What If Agents Could Just Talk?
Here's the shift: instead of scripting the path, you give agents the ability to communicate. Three simple primitives:
"I'm done" - When an agent finishes its work, it hands off to whoever asked.
"I need help" - When an agent gets stuck, it can ask its supervisor.
"You handle this" - When an agent needs a specialist, it can delegate.
That's it. Three ways to communicate. No flowcharts. No predetermined paths.
Sounds simple. But it unlocks a powerful communication schema: flow in any direction.
Down - delegate to a specialist who knows more about this specific thing. Up - ask your manager when you're stuck or need a decision. Sideways - go through your manager to reach a different expert entirely.
Three primitives. Three directions. Unlimited paths.
The agents figure out the rest.
Why This Actually Works
When you give agents these primitives, something interesting happens. They start behaving like a real team.
The researcher agent finds a gap in the data. Instead of crashing or returning garbage, it asks its supervisor: "I can't find Q3 numbers for Company X. Should I estimate, skip, or look elsewhere?"
The supervisor decides. Maybe it knows the answer. Maybe it delegates to another specialist. Maybe it escalates further. The point is: the system adapts. The path isn't fixed - it emerges from the problem.
This is how human teams work. The junior engineer doesn't have a flowchart for every bug. They try things. They ask questions. They escalate when stuck. The communication IS the coordination.
The System Reacts
But primitives alone aren't enough. The system needs to react intelligently.
When an agent delegates, the delegator waits. Automatically. No code needed - the system knows that delegation means "I'm blocked until this is done."
When an agent hands off, the waiter unblocks. Automatically. The graph of tasks manages itself.
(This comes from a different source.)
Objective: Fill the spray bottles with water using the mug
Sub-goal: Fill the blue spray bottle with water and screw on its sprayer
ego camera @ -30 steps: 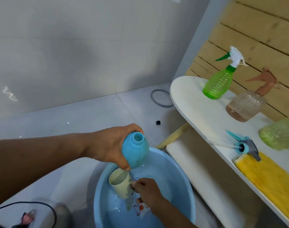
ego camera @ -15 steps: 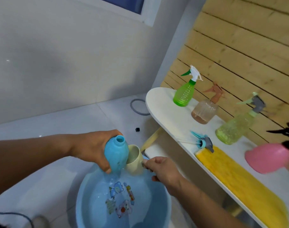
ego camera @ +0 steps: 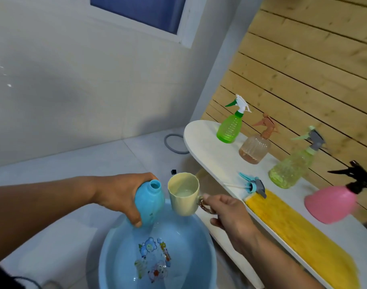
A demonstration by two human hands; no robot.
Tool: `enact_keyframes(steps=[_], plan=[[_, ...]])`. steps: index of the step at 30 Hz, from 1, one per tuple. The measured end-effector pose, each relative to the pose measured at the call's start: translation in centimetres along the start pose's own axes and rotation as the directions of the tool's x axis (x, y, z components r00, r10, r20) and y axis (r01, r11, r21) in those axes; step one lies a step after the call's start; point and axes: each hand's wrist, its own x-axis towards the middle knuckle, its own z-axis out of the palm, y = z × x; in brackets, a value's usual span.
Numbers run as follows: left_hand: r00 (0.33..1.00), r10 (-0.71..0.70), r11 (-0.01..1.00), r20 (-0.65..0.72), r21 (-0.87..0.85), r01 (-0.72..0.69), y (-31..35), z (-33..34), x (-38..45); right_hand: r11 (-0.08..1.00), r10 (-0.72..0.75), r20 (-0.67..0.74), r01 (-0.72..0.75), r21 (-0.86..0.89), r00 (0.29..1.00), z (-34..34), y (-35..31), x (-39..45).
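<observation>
The pink spray bottle (ego camera: 332, 203) on the right is blurry, and the yellow cloth (ego camera: 299, 234) is cut off at the bottom edge. The basin (ego camera: 107, 259) is cut off at the bottom too. The blue bottle's (ego camera: 149, 202) lower part hides behind the left hand's (ego camera: 121, 193) fingers.

Left hand reaches in from the left w/ its grip curled round the blue bottle, which is tilted, open neck up, over the basin. Right hand (ego camera: 230, 213) comes from the near right & its grip pinches the handle of the mug (ego camera: 183, 193). The mug sits just right of the bottle, nearly touching it, w/ some water inside.

Half a sec ago the mug was tipped low against the bottle. Now it is higher & more upright. The view has swung up too, so more of the bench (ego camera: 203, 140) shows, w/ a green bottle (ego camera: 230, 126), a brown one (ego camera: 255, 147) & a yellow-green one (ego camera: 291, 165) on it.
</observation>
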Motion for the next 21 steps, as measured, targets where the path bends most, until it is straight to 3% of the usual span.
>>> enact_keyframes(steps=[10,21], plan=[[0.999,-0.041,0.998,-0.002,0.051,0.041,0.0,0.8,1.0,0.922,-0.371,-0.095,0.353,-0.16,0.924,-0.3,-4.4,-1.4],[1.0,-0.002,0.999,-0.007,0.051,0.003,0.8,1.1,1.8,0.757,-0.59,-0.063,0.524,-0.389,0.805,0.3,-5.4,-3.5]])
When an agent loops - asking the same question three times, getting the same answer - the system notices. It hints: "You've tried this approach multiple times. Consider a different angle."
When an agent forgets to act - just thinking, never doing - the system nudges: "You need to call a tool. What's your next step?"
The communication primitives create the structure. The system's reactions keep things moving.
The Real Unlock
Here's what we learned after months of building: the bottleneck in multi-agent systems isn't intelligence. The models are smart enough. The bottleneck is communication.
When agents can't ask questions, they guess wrong. When agents can't delegate, they do tasks they're bad at. When agents can't hand off cleanly, context gets lost.
Fix communication, and everything else gets easier.
The future of AI agents isn't about the smartest model or the most elaborate flowchart. It's about building systems where agents can actually work together. Where they can ask for help. Where they can pass the baton. Where they can say "I don't know" and have that be okay.
Communication is all you need.
The path isn't drawn on a whiteboard. It emerges from the problem.